> **Exercise objective**: Each line from the one with "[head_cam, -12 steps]" through the last line of the material is to be printed exactly; no other line and no picture belongs in the copy.

> **Given material**:
•••••
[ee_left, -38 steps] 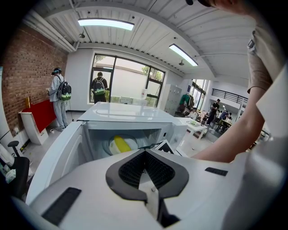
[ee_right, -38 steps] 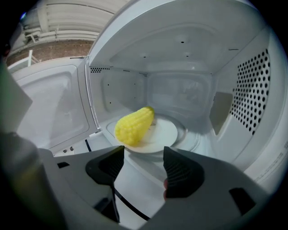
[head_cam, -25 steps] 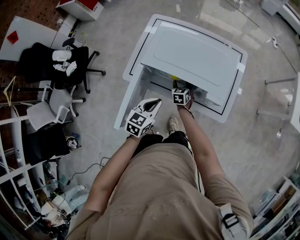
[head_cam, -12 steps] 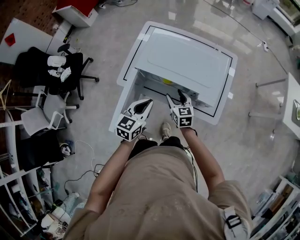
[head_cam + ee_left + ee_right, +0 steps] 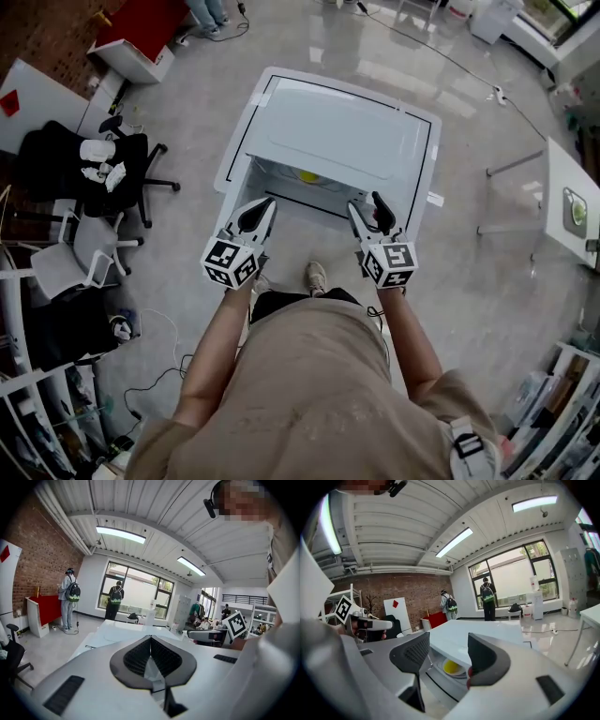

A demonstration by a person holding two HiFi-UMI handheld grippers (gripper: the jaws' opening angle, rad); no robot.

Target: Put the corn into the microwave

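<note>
Yellow corn [image 5: 307, 175] sits inside the open front of the white microwave [image 5: 337, 131], on what looks like a pale dish – in the right gripper view it shows between the two jaws but well beyond them, deep in the cavity [image 5: 452, 667]. The right gripper [image 5: 367, 214] hangs in front of the opening with its jaws spread wide and nothing between them [image 5: 449, 645]. The left gripper [image 5: 259, 212] is held level with it at the microwave's left front corner; its jaws are pressed together tip to tip, empty [image 5: 150, 639]. Neither gripper touches the corn or the microwave – both are held out in front of the person's body. Black office chairs [image 5: 122, 159] stand off to the left on the grey floor, and two people with backpacks [image 5: 114, 599] stand by the far window.
</note>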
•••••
> **Result of the exercise**:
[head_cam, -12 steps] 
[head_cam + ee_left + ee_right, +0 steps] 

A demonstration by a person holding two HiFi-UMI handheld grippers (gripper: the jaws' opening angle, rad); no robot.

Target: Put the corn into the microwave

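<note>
Yellow corn [image 5: 307, 175] sits inside the open front of the white microwave [image 5: 337, 131], on what looks like a pale dish – in the right gripper view it shows between the two jaws but well beyond them, deep in the cavity [image 5: 452, 667]. The right gripper [image 5: 367, 214] hangs in front of the opening with its jaws spread wide and nothing between them [image 5: 449, 645]. The left gripper [image 5: 259, 212] is held level with it at the microwave's left front corner; its jaws are pressed together tip to tip, empty [image 5: 150, 639]. Neither gripper touches the corn or the microwave – both are held out in front of the person's body. Black office chairs [image 5: 122, 159] stand off to the left on the grey floor, and two people with backpacks [image 5: 114, 599] stand by the far window.
</note>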

No other output belongs to this answer.